YOUR ASSIGNMENT → Within the listing that follows, reproduce exactly the lines starting at the line with "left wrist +" and ending at the line with "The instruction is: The", inclusive, and only those. Pictures are dropped.

DATA EXTRACT →
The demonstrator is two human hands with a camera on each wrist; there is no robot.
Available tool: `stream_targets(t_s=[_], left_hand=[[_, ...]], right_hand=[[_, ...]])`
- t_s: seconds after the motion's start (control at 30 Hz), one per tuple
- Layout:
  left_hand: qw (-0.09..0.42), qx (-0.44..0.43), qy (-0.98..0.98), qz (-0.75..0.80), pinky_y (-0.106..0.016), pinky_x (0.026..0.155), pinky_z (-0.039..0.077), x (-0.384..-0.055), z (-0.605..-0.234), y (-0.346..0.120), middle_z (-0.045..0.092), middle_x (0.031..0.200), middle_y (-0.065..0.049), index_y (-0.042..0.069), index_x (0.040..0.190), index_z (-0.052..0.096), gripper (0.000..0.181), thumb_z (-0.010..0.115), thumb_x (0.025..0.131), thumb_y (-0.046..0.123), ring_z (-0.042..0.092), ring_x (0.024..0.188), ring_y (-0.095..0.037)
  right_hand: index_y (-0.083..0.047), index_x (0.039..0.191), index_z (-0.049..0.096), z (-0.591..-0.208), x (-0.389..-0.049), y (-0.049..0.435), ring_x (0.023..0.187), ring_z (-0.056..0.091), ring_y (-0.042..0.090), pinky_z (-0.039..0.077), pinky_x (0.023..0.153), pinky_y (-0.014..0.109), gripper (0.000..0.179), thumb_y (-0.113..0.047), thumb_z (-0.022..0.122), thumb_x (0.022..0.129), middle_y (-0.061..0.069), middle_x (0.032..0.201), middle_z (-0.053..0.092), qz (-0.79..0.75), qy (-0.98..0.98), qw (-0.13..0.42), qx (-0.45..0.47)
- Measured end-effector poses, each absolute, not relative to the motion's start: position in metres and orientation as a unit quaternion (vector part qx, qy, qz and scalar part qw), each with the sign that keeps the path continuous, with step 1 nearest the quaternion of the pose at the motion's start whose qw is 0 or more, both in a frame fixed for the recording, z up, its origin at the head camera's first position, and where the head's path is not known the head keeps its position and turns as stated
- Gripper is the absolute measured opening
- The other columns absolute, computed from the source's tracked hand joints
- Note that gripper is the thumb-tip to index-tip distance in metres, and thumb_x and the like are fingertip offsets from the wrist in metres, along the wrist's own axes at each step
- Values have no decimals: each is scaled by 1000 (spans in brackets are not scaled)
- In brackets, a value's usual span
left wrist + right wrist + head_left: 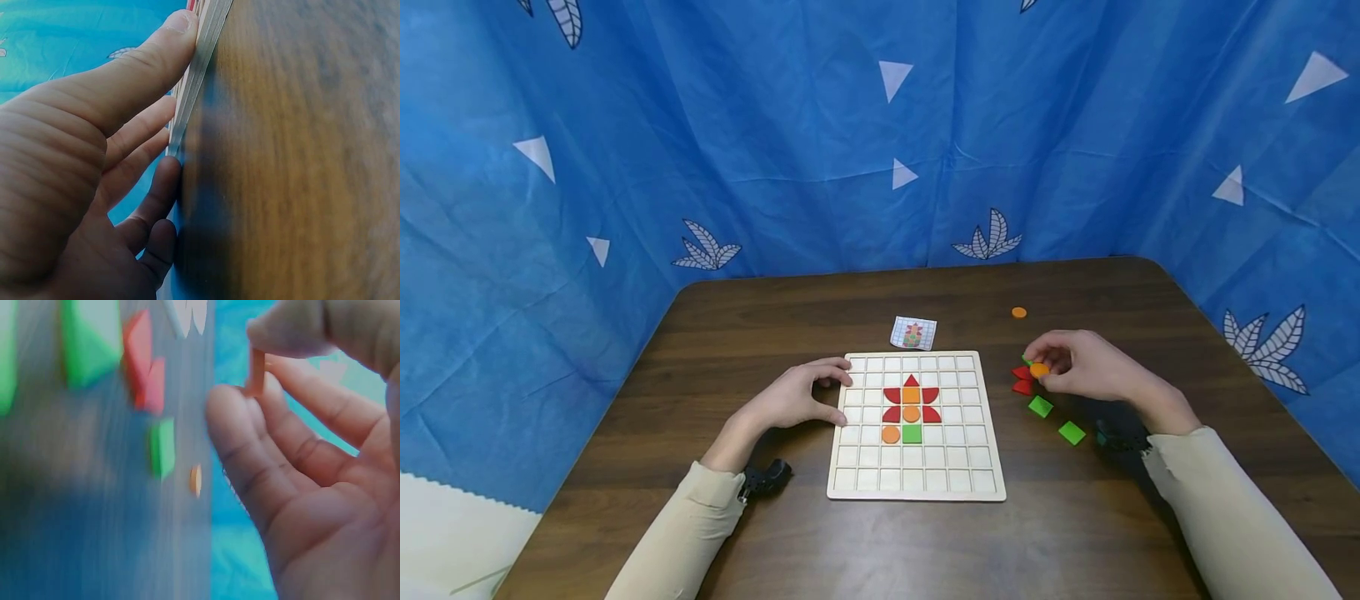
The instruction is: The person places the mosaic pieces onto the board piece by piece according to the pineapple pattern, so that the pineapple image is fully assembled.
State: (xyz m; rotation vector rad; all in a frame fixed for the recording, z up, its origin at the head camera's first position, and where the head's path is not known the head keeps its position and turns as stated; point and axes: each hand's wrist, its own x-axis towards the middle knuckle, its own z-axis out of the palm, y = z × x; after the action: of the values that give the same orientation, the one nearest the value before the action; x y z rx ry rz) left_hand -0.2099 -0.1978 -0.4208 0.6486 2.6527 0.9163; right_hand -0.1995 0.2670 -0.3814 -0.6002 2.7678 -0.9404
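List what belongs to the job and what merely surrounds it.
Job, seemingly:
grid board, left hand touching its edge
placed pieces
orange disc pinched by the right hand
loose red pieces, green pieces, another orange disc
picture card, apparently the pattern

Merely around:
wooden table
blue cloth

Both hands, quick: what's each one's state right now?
Left hand: open, touching the board's left edge.
Right hand: closed, pinching an orange disc.

My left hand (797, 395) touches the left edge of the board (868, 481); my right hand (1090, 364) pinches an orange disc (1039, 371) by loose red pieces (1022, 387); a card (913, 332) lies just beyond the board; two green squares (1041, 407) lie nearer me.
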Motion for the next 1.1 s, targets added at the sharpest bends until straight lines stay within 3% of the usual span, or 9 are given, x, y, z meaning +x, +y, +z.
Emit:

TASK SOLUTION →
left wrist + right wrist + head_left: 
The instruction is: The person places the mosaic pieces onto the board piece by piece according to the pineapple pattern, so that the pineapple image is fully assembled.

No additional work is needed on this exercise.